Exercise aim -> Write out exactly, please, every line from the beginning of the entries to the line holding "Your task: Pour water", and no pictures.

Recorded information ->
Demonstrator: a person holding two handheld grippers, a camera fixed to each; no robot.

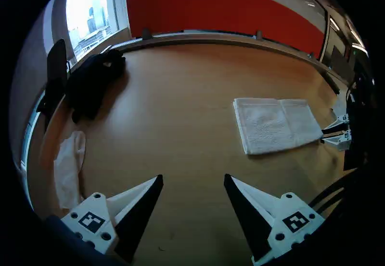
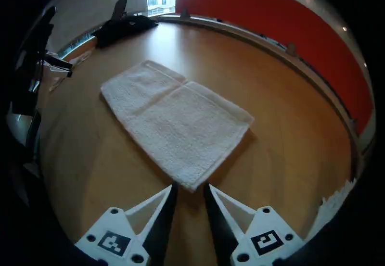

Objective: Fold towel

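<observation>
The white terry-cloth towel (image 2: 178,121), already folded into a rectangle, lies flat on the pale wooden table (image 2: 288,136). Our right gripper (image 2: 190,185) brackets its near corner, fingers narrowed, though we cannot tell if they pinch it. Our left gripper (image 1: 193,175) hangs spread wide over bare wood, well apart, apparently leaving room for the next fold.

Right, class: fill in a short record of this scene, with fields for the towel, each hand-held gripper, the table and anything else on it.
towel: white, folded, lying flat
table: wooden, light brown
left hand-held gripper: open, over bare table, apart from the towel
right hand-held gripper: fingertips either side of the towel's near corner; cannot tell if it grips
other items: black bag near the far edge; white cloth at the table's edge
backdrop: red panel behind the table; window
</observation>
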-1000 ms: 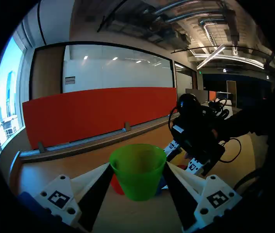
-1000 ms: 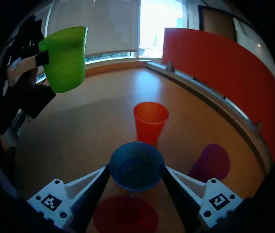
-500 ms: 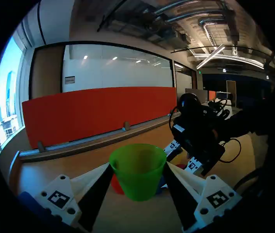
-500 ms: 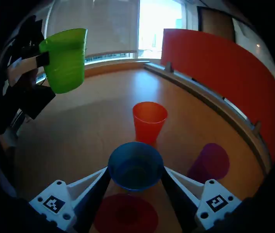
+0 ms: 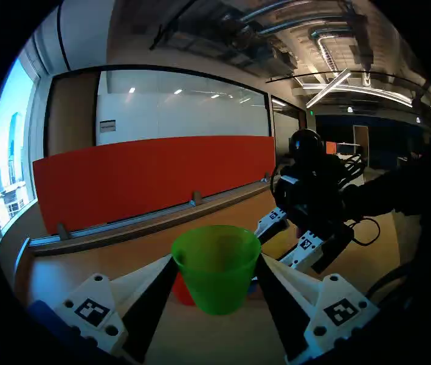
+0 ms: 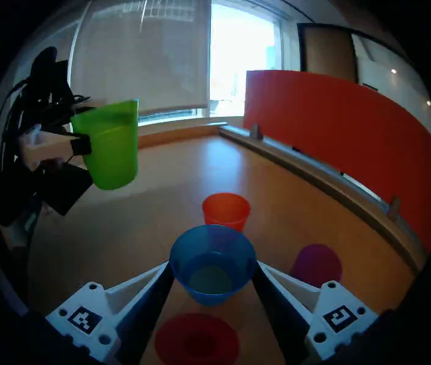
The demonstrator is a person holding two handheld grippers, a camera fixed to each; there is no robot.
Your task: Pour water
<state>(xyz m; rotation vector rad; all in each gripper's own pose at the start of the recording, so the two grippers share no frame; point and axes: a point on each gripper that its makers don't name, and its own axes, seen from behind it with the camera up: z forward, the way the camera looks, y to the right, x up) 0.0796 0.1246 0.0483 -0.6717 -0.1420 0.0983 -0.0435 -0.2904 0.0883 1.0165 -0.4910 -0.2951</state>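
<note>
Left gripper [image 5: 215, 275] clamps green plastic cup [image 5: 216, 286], right gripper [image 6: 212, 272] blue plastic cup [image 6: 213, 291]; both apart, presumably readying a pour.

Five cups, one of each colour: a green cup [image 5: 216, 277], a blue cup [image 6: 212, 277], an orange cup [image 6: 226, 211], a purple cup [image 6: 315, 264] and a red cup [image 6: 197, 339]. Two tools: the left tool [image 5: 215, 258] and the right tool [image 6: 212, 264]. One bench [image 6: 154, 201]. One red partition [image 5: 154, 173].
</note>
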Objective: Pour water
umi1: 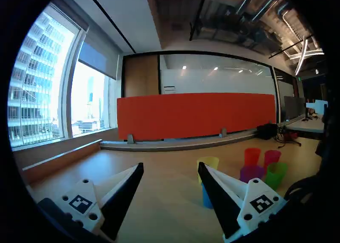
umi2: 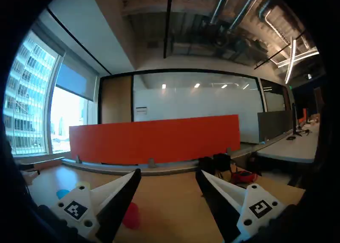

Expected answer ->
Demonstrator: a person holding two handheld grippers, a camera fixed to each; no robot.


Objective: Fold towel

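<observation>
The white terry-cloth towel (image 2: 178,121), already folded into a rectangle, lies flat on the pale wooden table (image 2: 288,136). Our right gripper (image 2: 190,185) brackets its near corner, fingers narrowed, though we cannot tell if they pinch it. Our left gripper (image 1: 193,175) hangs spread wide over bare wood, well apart, apparently leaving room for the next fold.

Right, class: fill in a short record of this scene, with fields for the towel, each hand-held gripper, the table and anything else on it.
towel: white, folded, lying flat
table: wooden, light brown
left hand-held gripper: open, over bare table, apart from the towel
right hand-held gripper: fingertips either side of the towel's near corner; cannot tell if it grips
other items: black bag near the far edge; white cloth at the table's edge
backdrop: red panel behind the table; window
</observation>
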-1000 ms: 
-1000 ms: 
-500 ms: 
-500 ms: 
+0 ms: 
+0 ms: 
The demonstrator is a person holding two handheld grippers, a camera fixed to each; there is no robot.
Your task: Pour water

No further output is required.